■ EXERCISE DIRECTIONS ■
All lines in the material containing the word "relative" need to be copied.

■ DATA FOR THIS EXERCISE ■
· · ·

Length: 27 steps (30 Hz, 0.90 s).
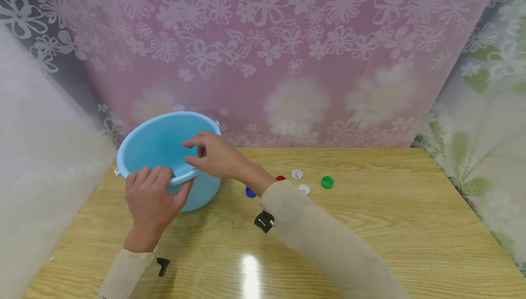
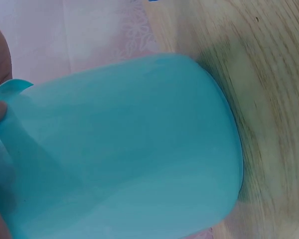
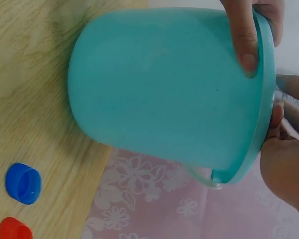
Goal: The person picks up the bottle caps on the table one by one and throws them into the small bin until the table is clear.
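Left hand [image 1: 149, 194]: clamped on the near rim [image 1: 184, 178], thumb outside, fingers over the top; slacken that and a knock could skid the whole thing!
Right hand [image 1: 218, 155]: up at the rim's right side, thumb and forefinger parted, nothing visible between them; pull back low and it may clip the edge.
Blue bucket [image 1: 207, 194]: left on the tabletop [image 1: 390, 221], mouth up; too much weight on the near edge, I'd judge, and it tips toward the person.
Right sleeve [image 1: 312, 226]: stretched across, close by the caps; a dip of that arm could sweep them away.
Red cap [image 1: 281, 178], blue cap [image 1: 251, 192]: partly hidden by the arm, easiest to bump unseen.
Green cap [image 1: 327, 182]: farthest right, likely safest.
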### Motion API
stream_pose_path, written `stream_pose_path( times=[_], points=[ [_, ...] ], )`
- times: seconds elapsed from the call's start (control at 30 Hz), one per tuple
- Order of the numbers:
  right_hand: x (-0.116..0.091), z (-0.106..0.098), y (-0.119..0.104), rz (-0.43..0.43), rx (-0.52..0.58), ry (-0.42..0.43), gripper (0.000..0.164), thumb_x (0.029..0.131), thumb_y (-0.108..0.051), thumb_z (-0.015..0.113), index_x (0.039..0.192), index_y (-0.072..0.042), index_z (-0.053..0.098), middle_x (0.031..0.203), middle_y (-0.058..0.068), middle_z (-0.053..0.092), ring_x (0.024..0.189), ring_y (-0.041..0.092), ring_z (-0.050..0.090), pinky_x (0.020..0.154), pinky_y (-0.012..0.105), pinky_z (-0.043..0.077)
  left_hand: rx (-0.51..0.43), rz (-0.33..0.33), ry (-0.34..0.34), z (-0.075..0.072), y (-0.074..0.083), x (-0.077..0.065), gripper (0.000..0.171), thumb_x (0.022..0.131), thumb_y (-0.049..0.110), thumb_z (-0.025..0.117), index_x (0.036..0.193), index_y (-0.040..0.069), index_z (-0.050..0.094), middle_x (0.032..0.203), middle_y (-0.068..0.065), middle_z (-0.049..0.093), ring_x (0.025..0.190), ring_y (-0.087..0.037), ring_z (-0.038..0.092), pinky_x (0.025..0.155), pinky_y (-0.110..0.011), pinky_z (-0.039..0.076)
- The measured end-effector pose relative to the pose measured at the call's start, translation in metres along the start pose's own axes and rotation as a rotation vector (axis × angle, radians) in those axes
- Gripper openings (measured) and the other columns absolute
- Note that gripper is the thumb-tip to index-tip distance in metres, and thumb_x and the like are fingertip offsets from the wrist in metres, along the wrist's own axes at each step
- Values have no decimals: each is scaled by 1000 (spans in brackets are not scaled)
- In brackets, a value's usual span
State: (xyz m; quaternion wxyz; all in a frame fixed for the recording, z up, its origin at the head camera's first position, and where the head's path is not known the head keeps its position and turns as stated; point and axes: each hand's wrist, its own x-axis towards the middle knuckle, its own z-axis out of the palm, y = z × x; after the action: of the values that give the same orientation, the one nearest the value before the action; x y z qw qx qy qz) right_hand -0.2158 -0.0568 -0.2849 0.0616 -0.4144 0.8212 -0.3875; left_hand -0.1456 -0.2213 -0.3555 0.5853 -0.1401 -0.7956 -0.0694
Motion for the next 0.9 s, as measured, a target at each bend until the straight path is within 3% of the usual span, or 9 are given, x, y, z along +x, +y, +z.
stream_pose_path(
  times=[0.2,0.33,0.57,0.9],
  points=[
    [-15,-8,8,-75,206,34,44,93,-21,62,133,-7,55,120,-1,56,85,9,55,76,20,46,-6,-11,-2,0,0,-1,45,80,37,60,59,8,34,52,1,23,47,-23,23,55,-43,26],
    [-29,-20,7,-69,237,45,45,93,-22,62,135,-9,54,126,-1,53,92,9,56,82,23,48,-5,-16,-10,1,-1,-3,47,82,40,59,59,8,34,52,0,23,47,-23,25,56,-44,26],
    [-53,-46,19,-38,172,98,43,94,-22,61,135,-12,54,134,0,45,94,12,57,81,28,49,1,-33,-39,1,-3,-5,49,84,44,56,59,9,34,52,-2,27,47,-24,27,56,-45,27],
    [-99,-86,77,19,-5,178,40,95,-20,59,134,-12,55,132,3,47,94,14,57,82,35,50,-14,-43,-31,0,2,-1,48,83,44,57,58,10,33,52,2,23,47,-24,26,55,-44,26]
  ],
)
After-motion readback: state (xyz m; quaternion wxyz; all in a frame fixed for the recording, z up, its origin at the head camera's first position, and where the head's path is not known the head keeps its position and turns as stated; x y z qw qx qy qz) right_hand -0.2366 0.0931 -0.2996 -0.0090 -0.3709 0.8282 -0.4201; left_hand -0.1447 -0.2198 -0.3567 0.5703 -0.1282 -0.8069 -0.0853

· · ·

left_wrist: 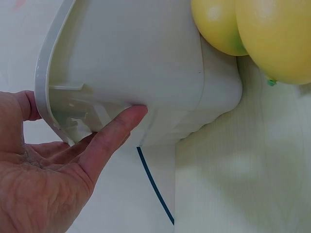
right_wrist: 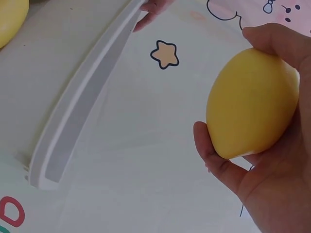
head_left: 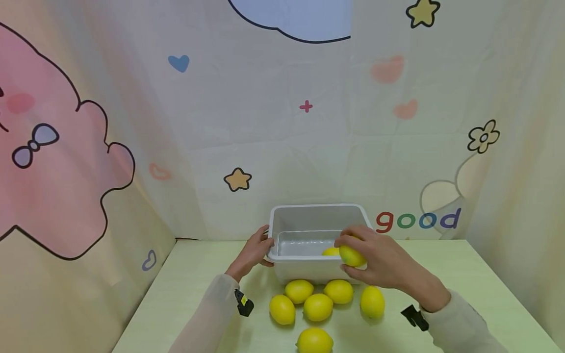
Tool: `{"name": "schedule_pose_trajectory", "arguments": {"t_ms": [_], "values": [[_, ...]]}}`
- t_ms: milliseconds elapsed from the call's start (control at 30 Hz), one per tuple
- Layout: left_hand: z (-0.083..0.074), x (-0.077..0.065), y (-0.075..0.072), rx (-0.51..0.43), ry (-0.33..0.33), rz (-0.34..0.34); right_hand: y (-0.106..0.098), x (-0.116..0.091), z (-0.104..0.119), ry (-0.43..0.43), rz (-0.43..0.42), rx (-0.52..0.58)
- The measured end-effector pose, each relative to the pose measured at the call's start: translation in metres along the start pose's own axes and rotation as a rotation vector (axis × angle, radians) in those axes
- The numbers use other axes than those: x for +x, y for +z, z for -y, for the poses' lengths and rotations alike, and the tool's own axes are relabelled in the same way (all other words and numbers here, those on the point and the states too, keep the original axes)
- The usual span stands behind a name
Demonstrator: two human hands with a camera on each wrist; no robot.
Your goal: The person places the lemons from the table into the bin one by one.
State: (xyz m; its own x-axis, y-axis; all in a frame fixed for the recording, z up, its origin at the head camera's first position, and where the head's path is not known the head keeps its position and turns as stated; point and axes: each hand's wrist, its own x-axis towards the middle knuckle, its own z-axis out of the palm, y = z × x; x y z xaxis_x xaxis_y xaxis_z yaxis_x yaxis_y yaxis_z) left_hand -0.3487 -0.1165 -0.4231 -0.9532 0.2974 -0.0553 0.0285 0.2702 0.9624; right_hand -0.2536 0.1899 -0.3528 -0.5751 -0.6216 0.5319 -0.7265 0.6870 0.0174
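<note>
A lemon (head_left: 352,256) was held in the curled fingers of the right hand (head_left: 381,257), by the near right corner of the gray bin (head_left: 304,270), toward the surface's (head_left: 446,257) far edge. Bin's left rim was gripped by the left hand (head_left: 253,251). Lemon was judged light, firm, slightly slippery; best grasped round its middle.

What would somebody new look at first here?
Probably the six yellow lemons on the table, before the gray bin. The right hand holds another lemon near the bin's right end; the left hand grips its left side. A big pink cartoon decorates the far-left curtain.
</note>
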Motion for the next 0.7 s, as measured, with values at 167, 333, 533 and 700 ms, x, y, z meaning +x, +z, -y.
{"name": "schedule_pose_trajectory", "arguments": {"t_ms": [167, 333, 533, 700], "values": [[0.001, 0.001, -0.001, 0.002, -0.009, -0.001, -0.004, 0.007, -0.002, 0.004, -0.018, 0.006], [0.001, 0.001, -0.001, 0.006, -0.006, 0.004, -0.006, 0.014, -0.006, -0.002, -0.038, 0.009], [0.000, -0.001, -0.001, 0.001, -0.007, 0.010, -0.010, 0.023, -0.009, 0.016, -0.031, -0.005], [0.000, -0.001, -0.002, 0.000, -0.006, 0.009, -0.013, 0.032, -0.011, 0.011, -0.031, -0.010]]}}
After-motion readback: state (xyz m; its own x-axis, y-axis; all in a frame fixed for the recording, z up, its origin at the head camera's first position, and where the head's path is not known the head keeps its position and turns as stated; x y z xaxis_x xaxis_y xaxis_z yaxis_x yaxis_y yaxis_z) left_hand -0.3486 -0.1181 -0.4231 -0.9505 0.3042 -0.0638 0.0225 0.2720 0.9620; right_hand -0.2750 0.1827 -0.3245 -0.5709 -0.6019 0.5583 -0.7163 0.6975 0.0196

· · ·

■ ANSWER SPACE ■
- The measured end-effector pose relative to the pose measured at the call's start, translation in metres along the start pose's own axes and rotation as a rotation vector (axis × angle, radians) in those axes
- The measured end-effector pose, each relative to the pose measured at the call's start: translation in metres along the start pose's own axes and rotation as a rotation vector (axis × angle, radians) in those axes

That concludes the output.